Secure Your Non-Profit Site to Avoid Lost Revenue! Is Your Site Fully Secured?
If you haven’t already heard, the time’s up to secure your non-profit site to avoid lost revenue. According to a blog post published by Chrome security product manager Emily Schechter, Google Chrome will start marking all HTTP pages as “Not Secure” beginning in July 2018.
Over the last few years, Google has pushed strongly for using HTTPS to help keep your browsing data safe. With the release of Chrome 62, Google began marking all HTTP sites that had data entry fields as insecure. In 2016, it also started showing the same warning for all sites that asked for passwords and credit cards. Chrome currently displays a neutral information icon (a subtle exclamation point). However, this upcoming update (the release of version 68), flags every HTTP site as “Not Secure,” whether it includes input fields or not. The browser will warn users with an extra notification in the address bar, with the message “Not Secure,” that looks like this:
Secure Your Non-Profit Site to Avoid Lost Revenue! Is Your Site Fully Secured?: A picture of the warning message that users of Google Chrome will see in their browsers.
Our donation pages are secure. Why does this matter?
In short, you’ll scare donors away. Security warnings spook website visitors, and rightfully so. While your donation pages may be secure, do you really want donors seeing a message anywhere on your site that says “Not Secure”? Potential donors who aren’t as tech savvy as others will run for the hills if they see that information they enter on your site may be in jeopardy. Remember that, in general, you are often sending donors to your home page (ex: wxyz.org) or a page that begins the donation process (ex: wxyz.org/donate). This first impression often makes a difference if the potential donor continues the process or not. You must full implement HTTPS in your site to secure your non-profit site to avoid lost revenue. Seeing “Not Secure” in their address bar stops most people in their tracks- before they even reach your secure donation page.
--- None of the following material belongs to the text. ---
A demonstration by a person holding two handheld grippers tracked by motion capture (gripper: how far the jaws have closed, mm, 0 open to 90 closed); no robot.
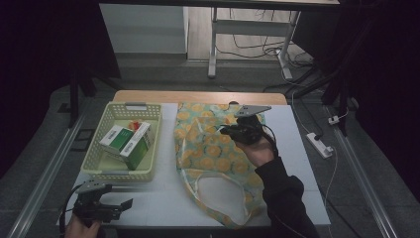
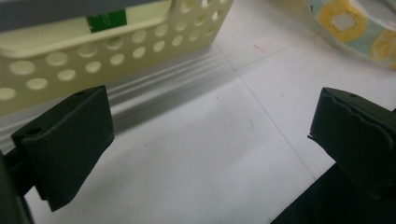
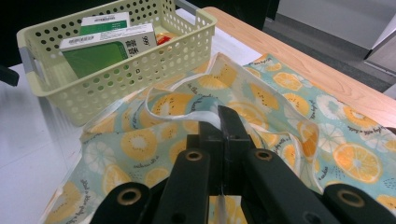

Google Chrome currently enjoys a 60% market share of the web browser market. This means that in a few short days, 60% of the traffic on the web will display “Not Secure” on HTTP sites. As Google migrates to secure sites, other browsers will then follow suit. Additionally, Google ranks secure sites higher in web searches. If you secure your non-profit site to avoid lost revenue, you’ll also get higher ranking in search results, which means more traffic- and hopefully more donations!
We all live a day and age when security breaches reach some of the largest companies in the world. It’s important to give your visitors 100% confidence in your site and assure them their information is safe and secure. Take a look at all your pages. You should see “https” in the address bar, and also a lock icon. Watch out for “mixed content” warnings , too! This happens when the page itself is “https,” but it also contains unsecured elements within it, like HTTP image references. Mixed content warnings also show similar warning notifications in the address bar.
What exactly does HTTPS mean and why is it important?
Hypertext Transfer Protocol Secure (HTTPS) is the secure version of HTTP. This is the protocol by which web browsers and websites send data between them. The ‘S’ at the end of HTTPS stands for “Secure”. It ensures encrypted communications between your browser and a website. With HTTPS, no one in the middle can tamper with the traffic or spy on what you’re doing. Without that encryption, someone with access to your router or ISP could intercept information you send to websites or inject malware into otherwise legitimate pages.
How bad is the problem in the non-profit world?
Google reports that over 68% of Chrome traffic on Android and Windows devices and over 78% on Chrome and Mac devices are now protected. However, the scene is more dire in the non-profit community! A recent sampling of non-profit websites shows that 68% are not fully secured. And a recent sampling of Public Media stations across the United States shows that an astonishing 83% are not fully secured.
We’re not fully secure. What should we do?
Contact your web developer and lay out a plan for quickly implementing HTTPS across your entire site. Don’t delay. Every day that ticks by means lost revenue. Time’s up.